Der EU-Binnenmarkt ist einer der größten Wirtschaftsräume weltweit und hat seit Jahrzehnten eine erfolgreiche gemeinsame Handelspolitik, von der für die deutsche Wirtschaft viele positive Impulse ausgehen: Derzeit ist die Europäische Union der wichtigste Handelspartner für 74 Länder, darunter solche aus Asien und Afrika sowie die USA. Die EU wendet 45 Handelsabkommen mit 77 Ländern an, die ein Drittel des EU-Außenhandels abdecken. Abkommen mit 24 Ländern stehen vor der Ratifizierung, 29 weitere werden verhandelt. Hinzu kommt bevorzugter Marktzugang, den die EU einseitig 73 Entwicklungsländern gewährt. Diese Abkommen öffnen Drittmärkte im Dienstleistungs- und Beschaffungsbereich, sie erleichtern zudem Investitionen und ermöglichen einen zollfreien Warenhandel. Zudem legen sie Regeln für fairen Wettbewerb, Transparenz oder Schutz von geistigem Eigentum und Nachhaltigkeit fest.

Chancen mit wichtigen Partnern vorantreiben

Einige EU-Abkommen stehen derzeit kurz vor dem Inkrafttreten und könnten den Unternehmen einen wichtigen Auftrieb nach der Corona-Krise bieten.
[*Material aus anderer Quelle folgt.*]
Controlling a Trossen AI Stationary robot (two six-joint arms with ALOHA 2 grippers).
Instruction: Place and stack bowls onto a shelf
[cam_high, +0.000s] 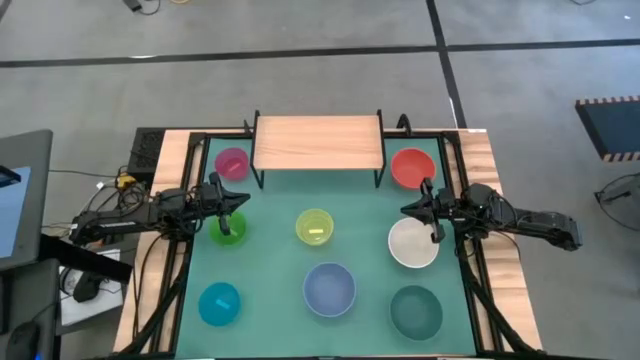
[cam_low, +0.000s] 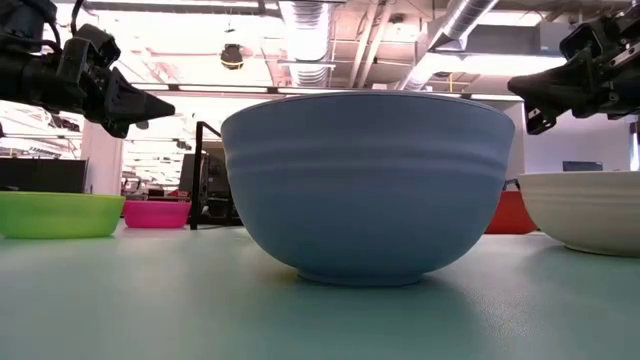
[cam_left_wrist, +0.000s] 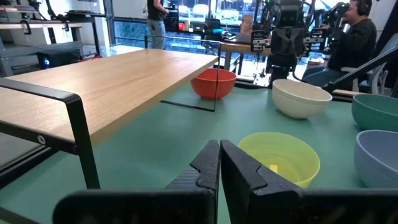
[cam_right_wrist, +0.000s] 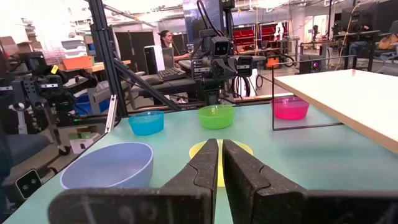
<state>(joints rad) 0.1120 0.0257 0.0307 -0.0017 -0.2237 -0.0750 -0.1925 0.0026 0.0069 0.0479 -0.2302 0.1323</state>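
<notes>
While empty, left gripper (cam_high: 243, 200) hovers closed — green bowl (cam_high: 228, 230) just below.

Closed fingers (cam_left_wrist: 219, 167) before yellow bowl (cam_left_wrist: 281, 157), shelf (cam_left_wrist: 112, 78).

The shelf (cam_high: 318, 141) top is bare across its whole width. The pink bowl (cam_high: 232, 163) crowds its left end and the red bowl (cam_high: 412, 167) its right. The mat between shelf and yellow bowl (cam_high: 314, 227) lies open. The blue bowl (cam_high: 329, 288) blocks the near centre.
</notes>
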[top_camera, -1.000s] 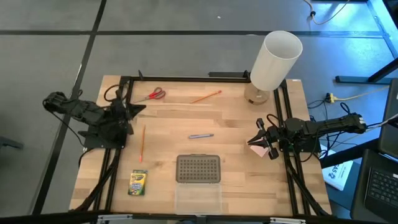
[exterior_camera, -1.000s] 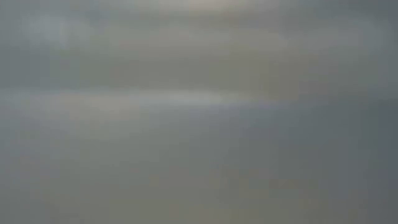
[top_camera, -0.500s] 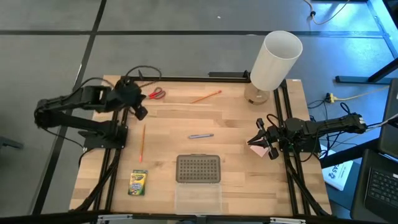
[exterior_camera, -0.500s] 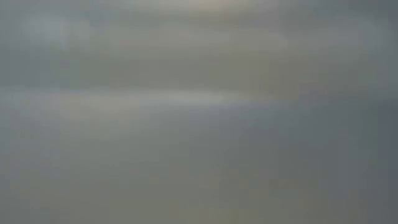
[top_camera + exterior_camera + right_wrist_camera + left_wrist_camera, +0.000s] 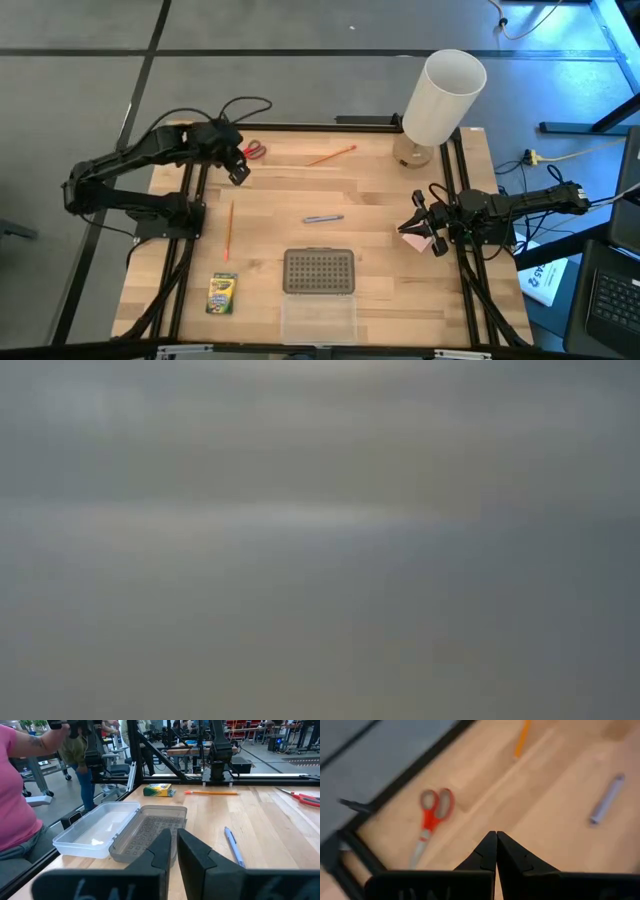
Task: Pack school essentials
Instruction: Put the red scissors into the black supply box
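Note:
The red-handled scissors lie flat near the table's far left corner. My left gripper hovers just on their near side, shut and touching nothing. One orange pencil lies by the far edge, and another lies left of centre. The bluish-purple pen rests mid-table. The green-and-yellow crayon box lies near the left front. The pink block lies on the table at the right edge, beneath my right gripper, which is shut and waiting.
The clear box lies open at the near edge, its grey dotted lid folded flat beside it. A tall white cylinder stands at the far right corner. Black frame rails border the table. A person in pink stands beyond the near edge. The low view shows only grey blur.
My left arm has lifted from its resting spot at the table's left edge. It has reached toward the far edge and rightward, bringing its gripper beside the scissors. The objects on the table have stayed where they were.

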Available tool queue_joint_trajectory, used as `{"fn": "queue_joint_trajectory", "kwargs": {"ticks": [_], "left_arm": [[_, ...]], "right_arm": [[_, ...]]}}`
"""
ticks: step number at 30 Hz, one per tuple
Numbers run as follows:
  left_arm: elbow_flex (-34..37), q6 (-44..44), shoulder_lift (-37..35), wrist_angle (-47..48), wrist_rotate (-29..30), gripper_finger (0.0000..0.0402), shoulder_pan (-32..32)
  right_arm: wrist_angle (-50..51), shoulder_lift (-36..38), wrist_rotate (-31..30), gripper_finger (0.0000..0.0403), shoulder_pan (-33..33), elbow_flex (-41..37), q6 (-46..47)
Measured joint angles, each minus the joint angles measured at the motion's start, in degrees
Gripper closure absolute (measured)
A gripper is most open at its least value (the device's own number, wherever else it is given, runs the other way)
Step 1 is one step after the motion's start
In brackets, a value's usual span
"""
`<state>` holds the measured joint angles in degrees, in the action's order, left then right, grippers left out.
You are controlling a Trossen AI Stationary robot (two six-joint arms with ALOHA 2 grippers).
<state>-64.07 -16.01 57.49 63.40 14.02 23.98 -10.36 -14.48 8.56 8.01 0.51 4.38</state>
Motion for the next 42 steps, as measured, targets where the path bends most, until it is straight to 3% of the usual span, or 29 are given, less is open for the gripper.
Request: {"fn": "queue_joint_trajectory", "kwargs": {"ticks": [8,22,33,42], "left_arm": [[0.0,5.8,5.0,-1.3,-1.2,0.0398,1.8],[0.0,6.1,18.4,-1.1,-6.3,0.0306,9.2],[0.0,12.0,30.0,-9.3,-9.2,0.0303,16.8],[0.0,11.8,38.8,-14.1,-9.0,0.0303,19.4]], "right_arm": [[0.0,0.0,0.0,0.0368,0.0,0.0,0.0],[0.0,0.0,-2.1,0.0368,0.0,0.0,1.7],[0.0,0.0,-3.0,0.0368,0.0,0.0,1.5],[0.0,0.0,-3.0,0.0368,0.0,0.0,2.9]]}}
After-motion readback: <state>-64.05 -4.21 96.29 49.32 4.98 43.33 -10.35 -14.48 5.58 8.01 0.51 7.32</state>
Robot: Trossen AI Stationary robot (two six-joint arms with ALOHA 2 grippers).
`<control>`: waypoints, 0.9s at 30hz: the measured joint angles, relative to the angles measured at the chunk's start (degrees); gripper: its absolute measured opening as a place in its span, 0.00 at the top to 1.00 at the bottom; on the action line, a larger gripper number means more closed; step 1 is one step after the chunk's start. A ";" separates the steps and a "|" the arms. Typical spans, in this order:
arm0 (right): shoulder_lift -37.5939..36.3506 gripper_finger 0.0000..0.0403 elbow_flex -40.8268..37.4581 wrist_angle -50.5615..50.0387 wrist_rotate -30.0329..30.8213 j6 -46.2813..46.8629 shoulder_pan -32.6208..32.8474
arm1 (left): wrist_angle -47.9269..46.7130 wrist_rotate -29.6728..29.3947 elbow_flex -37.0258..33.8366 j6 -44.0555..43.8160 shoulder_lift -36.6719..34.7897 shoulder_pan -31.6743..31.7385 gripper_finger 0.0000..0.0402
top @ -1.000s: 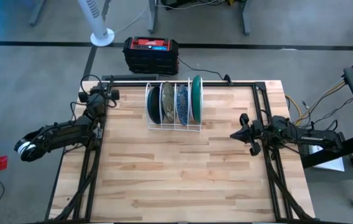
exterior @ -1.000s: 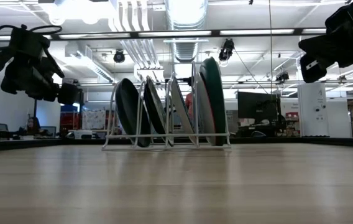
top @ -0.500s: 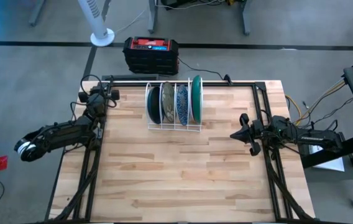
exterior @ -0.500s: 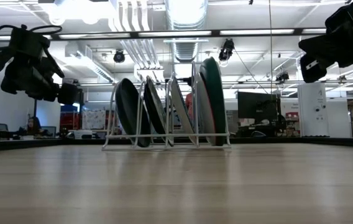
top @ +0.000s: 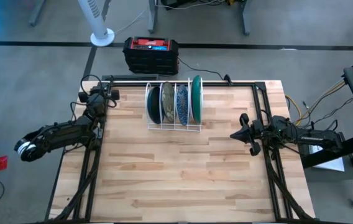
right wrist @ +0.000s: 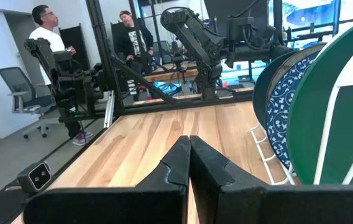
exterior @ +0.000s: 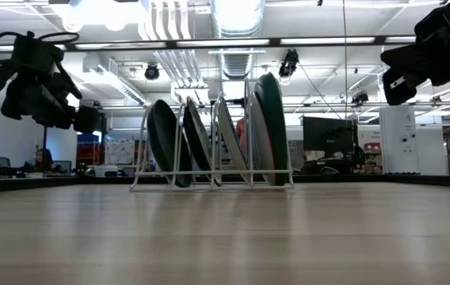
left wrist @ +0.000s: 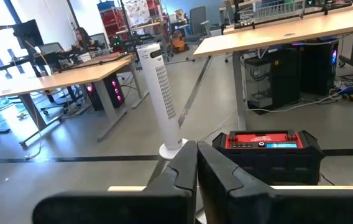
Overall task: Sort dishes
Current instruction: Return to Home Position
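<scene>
Wood table [top: 176, 174]: one, pale planks, two arms at its sides.
White wire rack [top: 164, 128]: one, at the far middle of the table.
Plates: four countable from above, all on edge in the rack, side by side: dark teal plate [top: 153, 104], olive mottled plate [top: 167, 104], blue-and-white plate [top: 181, 104], green plate [top: 196, 99].
Left gripper [top: 106, 94]: one, over the far left corner, fingers pressed together, holding nothing.
Right gripper [top: 235, 134]: one, near the right edge, well apart from the rack, fingers together, empty.
</scene>
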 joint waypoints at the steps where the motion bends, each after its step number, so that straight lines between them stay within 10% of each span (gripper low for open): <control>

Entscheidend für ihre Umsetzung wird hierbei die Position der neuen Bundesregierung sein, die sich daher für eine ehrgeizige EU-Handelspolitik einsetzen sollte. Aktuell sind die Verhandlungen mit den wirtschaftsrelevanten Mercosur-Staaten Brasilien, Argentinien, Uruguay und Paraguay abgeschlossen und das entsprechende Abkommen steht zur Ratifizierung an. Das EU-Mexiko-Abkommen wartet nach seiner Modernisierung nun ebenso auf sein Inkrafttreten. Die laufenden Verhandlungen mit Indonesien könnten für die Europäische Union 2022 einen wichtigen Markt öffnen – während das asiatische Land selbst die G20-Präsidentschaft innehat. 2023 übernimmt Indien die G20-Präsidentschaft, was ebenfalls ein guter Anlass für den Abschluss der wichtigen Handelsverhandlungen mit der EU wäre.

Bürokratieabbau im Handel

Damit Handelsabkommen Erfolg haben, ist ihre Umsetzung entscheidend – gerade für den Mittelstand. Die neue Bundesregierung sollte sich hier für Vereinfachungen einsetzen, insbesondere durch klare und harmonisierte Regeln für den Warenursprung, ein vollumfängliches EU-Online-Tool zu Ursprungsregeln und die Ausfertigung von standardisierten Ursprungsnachweisen über alle Abkommen hinweg. Die Digitalisierung der Zollprozesse sollte beschleunigt und der EU-Zolltarif vereinfacht werden. Das würde gerade kleine und mittelständische Unternehmen entlasten und den Handel erleichtern.